Filter the data below for the string "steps" and copy each matching line.

___

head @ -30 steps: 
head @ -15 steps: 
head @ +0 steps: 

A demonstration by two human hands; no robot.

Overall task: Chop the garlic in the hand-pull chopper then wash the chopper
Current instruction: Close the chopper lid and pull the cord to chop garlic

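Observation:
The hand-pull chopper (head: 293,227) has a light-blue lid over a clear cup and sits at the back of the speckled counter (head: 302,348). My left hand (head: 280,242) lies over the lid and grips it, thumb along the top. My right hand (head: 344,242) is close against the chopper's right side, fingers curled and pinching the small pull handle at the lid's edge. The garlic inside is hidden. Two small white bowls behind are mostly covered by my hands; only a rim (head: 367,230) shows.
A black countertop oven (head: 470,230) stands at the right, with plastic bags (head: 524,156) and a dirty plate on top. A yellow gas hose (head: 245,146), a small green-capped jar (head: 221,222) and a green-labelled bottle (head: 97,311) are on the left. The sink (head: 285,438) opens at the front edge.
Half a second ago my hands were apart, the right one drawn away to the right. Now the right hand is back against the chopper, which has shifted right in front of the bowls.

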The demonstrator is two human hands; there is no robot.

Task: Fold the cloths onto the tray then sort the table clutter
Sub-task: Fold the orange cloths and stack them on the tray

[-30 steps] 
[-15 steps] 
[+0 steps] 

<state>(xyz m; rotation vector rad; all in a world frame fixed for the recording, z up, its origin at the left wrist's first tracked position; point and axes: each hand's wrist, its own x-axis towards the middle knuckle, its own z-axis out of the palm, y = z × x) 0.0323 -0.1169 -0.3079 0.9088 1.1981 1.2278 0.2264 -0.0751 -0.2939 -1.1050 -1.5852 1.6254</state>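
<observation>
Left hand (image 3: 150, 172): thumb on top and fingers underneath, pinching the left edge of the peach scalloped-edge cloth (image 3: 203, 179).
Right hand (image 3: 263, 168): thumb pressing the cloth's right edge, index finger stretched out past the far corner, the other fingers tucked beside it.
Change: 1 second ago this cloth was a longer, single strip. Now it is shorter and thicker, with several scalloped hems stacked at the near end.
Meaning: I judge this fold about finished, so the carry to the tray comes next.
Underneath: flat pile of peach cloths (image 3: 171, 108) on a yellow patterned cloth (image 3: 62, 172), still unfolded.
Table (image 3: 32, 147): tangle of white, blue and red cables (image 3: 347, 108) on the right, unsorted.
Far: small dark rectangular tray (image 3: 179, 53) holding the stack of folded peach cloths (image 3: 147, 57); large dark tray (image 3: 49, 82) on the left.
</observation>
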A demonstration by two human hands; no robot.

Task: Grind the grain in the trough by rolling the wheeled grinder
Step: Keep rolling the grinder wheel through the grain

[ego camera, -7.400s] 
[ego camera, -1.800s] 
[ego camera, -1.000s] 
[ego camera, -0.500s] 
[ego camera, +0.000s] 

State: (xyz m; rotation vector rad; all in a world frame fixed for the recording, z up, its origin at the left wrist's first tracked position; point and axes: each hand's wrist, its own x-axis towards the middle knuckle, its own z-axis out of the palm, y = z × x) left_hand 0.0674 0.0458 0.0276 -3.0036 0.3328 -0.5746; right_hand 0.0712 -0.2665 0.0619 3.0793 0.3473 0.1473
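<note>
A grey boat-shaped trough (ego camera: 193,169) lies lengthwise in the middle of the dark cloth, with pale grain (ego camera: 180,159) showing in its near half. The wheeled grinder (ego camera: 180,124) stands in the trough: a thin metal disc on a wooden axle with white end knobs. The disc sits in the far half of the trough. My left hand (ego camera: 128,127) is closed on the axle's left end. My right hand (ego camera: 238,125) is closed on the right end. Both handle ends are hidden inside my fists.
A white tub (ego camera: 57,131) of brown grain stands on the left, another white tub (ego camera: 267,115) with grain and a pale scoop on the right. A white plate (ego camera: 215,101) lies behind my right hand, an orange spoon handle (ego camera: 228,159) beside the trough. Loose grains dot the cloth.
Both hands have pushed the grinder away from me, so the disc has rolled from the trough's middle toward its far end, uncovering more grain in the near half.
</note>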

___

• EXERCISE OUTPUT:
head @ -30 steps: 
head @ -15 steps: 
head @ +0 steps: 
[-30 steps] 
[-15 steps] 
[+0 steps] 

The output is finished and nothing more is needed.